PROBLEM DESCRIPTION: Pick out every line in the data below that holds "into".

- - - - -

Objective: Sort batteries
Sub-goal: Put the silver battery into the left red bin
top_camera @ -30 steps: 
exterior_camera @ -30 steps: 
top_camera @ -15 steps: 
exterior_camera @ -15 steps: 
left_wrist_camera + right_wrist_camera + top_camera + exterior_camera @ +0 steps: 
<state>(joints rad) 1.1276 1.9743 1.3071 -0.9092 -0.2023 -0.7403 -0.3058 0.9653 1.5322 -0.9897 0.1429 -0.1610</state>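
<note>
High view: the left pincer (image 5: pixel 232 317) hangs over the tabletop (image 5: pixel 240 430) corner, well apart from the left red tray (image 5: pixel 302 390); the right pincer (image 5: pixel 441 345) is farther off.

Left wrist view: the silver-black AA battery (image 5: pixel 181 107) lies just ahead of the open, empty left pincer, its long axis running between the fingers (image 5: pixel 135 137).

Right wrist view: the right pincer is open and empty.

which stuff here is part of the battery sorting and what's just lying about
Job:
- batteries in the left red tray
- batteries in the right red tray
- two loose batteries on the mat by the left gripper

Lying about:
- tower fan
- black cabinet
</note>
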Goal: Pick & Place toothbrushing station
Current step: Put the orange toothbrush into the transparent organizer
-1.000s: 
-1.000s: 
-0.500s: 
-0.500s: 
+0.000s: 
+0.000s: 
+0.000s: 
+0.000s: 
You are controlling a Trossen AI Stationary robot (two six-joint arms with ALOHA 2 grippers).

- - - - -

EXPECTED ANSWER:
Sub-goal: Put the silver battery into the left red bin
Current step: Put the orange toothbrush into the transparent organizer

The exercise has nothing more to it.